Conformément au Code de la santé publique, les médecins sont tenus d’ouvrir un dossier médical pour chaque patient, de le mettre à jour et de le conserver. Un dossier qui peut être consulté par le patient qui en fait la demande. Concrètement, ce dossier médical doit comporter les éléments actualisés nécessaires aux décisions diagnostiques et thérapeutiques du médecin. Mais lorsque le patient consulte un médecin remplaçant, ce dernier doit-il créer un nouveau dossier médical ?

La question s’est posée dans l’affaire récente suivante. Une patiente avait consulté un dermatologue afin de subir un peeling du visage. Ce dernier avait agi en tant que médecin remplaçant de son dermatologue habituel. À la suite de cet acte médical, la patiente, qui avait présenté des sensations de brûlures et des lésions, avait saisi la justice en vue d’engager la responsabilité du dermatologue remplaçant et d’obtenir une indemnisation. Dans le cadre de ce litige, elle lui reprochait notamment de ne pas avoir constitué de dossier médical.

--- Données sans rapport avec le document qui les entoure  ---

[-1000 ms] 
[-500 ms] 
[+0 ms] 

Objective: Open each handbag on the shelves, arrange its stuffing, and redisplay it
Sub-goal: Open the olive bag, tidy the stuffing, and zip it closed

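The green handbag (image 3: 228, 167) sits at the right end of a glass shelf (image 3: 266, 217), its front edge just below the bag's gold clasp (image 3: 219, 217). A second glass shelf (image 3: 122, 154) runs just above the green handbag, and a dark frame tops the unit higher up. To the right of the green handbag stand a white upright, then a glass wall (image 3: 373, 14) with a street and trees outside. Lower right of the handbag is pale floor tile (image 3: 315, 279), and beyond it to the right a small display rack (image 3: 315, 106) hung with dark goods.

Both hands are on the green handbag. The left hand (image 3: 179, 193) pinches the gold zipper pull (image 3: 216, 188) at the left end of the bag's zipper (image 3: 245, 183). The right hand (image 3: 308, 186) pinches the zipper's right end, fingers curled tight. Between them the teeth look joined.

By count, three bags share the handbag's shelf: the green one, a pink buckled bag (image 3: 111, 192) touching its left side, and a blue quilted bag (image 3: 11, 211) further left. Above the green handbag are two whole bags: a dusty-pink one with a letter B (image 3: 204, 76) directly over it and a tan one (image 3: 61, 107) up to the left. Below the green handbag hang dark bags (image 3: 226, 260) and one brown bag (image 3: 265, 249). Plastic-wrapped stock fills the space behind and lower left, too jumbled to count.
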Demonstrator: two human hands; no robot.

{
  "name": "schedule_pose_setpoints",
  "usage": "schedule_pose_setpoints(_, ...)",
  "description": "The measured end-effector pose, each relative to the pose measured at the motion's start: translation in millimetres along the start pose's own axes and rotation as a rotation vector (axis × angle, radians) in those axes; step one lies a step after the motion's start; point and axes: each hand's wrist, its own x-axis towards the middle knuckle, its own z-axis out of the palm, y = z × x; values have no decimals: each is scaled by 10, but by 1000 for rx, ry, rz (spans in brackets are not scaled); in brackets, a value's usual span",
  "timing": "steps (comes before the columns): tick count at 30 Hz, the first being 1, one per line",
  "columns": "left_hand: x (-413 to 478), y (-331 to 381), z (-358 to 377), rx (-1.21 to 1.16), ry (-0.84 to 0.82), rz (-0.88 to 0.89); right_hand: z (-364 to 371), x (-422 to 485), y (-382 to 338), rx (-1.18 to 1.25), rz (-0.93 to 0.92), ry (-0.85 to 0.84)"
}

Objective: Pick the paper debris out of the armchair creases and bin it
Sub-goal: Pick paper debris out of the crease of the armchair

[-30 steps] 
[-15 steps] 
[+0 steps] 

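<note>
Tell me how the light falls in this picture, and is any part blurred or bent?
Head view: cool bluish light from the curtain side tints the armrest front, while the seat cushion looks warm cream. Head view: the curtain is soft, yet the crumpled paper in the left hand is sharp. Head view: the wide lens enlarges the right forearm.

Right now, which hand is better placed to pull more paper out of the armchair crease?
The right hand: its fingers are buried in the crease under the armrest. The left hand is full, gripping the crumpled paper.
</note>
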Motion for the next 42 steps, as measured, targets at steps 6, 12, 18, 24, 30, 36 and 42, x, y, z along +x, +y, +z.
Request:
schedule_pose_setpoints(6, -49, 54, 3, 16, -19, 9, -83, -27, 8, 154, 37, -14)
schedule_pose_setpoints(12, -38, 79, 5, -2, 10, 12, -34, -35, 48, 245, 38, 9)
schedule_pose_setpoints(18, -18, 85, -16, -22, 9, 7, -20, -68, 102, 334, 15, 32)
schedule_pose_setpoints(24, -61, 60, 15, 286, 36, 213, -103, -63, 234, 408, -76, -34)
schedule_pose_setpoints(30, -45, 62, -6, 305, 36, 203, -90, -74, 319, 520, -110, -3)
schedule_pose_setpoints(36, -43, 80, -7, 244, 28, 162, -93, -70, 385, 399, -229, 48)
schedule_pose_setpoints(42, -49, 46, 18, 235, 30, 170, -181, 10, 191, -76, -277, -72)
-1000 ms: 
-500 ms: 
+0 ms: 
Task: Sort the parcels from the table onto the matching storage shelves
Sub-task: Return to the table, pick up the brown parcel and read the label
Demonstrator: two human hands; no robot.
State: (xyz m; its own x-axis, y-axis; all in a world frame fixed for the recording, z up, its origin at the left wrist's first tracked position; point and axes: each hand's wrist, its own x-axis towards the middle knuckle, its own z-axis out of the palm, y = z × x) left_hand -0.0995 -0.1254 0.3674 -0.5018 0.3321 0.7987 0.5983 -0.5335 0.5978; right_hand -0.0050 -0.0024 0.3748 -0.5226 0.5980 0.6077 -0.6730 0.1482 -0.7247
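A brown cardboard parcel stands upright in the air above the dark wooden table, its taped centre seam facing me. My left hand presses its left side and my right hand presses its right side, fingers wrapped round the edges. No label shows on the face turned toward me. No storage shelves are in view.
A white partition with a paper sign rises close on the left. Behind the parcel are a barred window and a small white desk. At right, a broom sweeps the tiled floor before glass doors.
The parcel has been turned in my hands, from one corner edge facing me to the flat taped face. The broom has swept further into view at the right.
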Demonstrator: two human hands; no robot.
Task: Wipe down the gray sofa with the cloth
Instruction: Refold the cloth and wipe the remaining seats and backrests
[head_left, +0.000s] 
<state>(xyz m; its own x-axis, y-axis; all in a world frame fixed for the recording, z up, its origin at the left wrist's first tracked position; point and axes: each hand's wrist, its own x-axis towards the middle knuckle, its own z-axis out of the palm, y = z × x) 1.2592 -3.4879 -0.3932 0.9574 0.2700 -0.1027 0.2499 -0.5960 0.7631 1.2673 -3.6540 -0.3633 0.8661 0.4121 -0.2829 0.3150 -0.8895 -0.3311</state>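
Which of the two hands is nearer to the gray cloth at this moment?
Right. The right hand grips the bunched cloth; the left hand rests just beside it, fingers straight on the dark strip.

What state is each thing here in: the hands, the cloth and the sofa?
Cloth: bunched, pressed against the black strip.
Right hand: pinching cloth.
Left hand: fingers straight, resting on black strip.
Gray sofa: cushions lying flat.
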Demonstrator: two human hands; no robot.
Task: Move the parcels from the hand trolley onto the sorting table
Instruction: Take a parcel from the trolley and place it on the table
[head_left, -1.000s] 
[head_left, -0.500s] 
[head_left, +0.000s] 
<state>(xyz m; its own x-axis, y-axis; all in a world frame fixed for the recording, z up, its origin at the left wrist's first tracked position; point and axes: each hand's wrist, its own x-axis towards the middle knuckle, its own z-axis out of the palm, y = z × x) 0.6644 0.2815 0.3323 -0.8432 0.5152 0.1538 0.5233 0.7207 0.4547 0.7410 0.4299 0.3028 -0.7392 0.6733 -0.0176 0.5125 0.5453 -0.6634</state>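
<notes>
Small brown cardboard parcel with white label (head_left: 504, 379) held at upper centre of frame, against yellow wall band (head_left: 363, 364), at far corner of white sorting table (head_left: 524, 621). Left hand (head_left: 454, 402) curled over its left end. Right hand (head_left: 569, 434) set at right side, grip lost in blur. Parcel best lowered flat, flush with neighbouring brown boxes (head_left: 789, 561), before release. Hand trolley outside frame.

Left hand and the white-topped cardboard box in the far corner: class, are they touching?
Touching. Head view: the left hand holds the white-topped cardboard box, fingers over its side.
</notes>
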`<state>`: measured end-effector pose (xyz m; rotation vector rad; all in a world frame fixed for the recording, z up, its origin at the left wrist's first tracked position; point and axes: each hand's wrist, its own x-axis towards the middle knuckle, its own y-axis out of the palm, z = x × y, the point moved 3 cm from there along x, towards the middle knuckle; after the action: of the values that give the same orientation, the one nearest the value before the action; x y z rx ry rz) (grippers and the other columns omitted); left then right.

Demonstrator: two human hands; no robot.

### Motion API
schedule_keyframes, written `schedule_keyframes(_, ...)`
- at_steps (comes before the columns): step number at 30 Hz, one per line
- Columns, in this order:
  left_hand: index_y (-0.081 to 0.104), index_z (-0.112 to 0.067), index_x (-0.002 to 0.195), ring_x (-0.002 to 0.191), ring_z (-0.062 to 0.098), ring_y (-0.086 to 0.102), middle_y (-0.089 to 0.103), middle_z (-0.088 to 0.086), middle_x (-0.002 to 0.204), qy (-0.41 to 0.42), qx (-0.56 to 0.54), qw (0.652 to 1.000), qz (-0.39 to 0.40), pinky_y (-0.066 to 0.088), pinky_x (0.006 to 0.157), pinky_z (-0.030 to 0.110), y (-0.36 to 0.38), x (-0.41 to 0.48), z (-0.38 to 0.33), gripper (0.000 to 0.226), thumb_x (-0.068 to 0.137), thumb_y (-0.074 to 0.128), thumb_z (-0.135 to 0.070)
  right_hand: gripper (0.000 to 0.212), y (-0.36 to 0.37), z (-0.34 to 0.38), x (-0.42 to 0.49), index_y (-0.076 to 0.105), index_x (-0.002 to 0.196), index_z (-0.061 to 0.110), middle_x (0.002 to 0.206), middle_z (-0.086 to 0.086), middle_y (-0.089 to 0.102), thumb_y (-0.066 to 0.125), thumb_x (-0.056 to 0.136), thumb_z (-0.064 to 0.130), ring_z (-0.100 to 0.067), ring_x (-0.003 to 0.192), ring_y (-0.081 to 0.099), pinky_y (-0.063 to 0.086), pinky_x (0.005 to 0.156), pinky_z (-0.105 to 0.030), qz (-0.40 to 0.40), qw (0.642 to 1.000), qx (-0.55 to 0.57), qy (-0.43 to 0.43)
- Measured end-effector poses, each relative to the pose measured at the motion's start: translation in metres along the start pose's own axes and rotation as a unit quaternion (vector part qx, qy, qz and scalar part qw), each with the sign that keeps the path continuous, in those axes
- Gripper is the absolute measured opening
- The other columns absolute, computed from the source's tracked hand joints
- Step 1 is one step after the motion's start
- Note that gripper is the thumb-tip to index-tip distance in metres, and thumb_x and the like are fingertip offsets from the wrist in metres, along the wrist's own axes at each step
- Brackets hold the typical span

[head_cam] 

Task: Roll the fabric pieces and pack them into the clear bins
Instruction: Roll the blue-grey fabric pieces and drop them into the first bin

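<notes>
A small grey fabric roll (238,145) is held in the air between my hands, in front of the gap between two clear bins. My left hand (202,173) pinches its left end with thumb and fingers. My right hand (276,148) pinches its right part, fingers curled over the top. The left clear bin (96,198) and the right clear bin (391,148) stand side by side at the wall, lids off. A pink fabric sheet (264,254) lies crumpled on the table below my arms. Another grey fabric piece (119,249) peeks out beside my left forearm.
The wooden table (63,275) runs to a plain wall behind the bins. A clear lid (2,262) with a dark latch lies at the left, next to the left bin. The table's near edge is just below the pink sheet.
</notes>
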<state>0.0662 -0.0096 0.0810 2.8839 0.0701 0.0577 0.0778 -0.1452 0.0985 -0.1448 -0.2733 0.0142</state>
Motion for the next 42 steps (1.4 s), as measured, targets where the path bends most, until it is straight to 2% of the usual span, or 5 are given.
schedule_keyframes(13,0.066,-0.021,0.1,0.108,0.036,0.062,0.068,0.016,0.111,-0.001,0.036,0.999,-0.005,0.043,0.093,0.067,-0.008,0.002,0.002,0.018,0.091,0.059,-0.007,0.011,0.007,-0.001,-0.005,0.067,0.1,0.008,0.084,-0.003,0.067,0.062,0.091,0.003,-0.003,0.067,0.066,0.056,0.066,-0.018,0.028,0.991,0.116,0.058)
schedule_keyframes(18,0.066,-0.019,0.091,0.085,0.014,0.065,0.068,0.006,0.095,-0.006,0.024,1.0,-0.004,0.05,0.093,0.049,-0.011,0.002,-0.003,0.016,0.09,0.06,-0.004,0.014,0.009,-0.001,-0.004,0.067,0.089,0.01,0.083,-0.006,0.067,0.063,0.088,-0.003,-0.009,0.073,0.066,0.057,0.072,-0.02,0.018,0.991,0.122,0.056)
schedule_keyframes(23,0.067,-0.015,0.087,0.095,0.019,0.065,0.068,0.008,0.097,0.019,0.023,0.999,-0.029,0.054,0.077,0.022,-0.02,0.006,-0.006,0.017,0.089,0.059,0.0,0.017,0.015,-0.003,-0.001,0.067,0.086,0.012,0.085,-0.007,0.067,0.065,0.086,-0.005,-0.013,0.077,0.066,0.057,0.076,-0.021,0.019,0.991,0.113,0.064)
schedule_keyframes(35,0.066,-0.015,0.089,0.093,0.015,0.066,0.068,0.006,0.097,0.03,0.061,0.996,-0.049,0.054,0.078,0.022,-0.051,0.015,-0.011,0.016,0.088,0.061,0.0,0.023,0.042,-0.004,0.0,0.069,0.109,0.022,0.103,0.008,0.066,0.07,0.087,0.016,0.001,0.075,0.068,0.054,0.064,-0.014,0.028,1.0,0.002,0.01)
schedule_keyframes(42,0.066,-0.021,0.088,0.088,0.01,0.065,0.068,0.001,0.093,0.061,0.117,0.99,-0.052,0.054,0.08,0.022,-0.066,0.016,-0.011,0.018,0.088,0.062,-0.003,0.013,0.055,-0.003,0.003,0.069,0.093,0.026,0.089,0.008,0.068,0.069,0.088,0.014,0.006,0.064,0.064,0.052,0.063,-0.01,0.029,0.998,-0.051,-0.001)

Saisie de l’affaire, la Cour de cassation a estimé que le médecin remplaçant n’avait pas commis de faute. En effet, ce dernier avait consigné les informations essentielles relatives au suivi de la patiente dans le dossier médical principal tenu par le dermatologue remplacé mais aussi dans une lettre retraçant l’historique du suivi médical et les ordonnances fournies, reconstituant ainsi l’intégralité du parcours thérapeutique de la patiente. Des documents que la patiente avait bien eu en sa possession.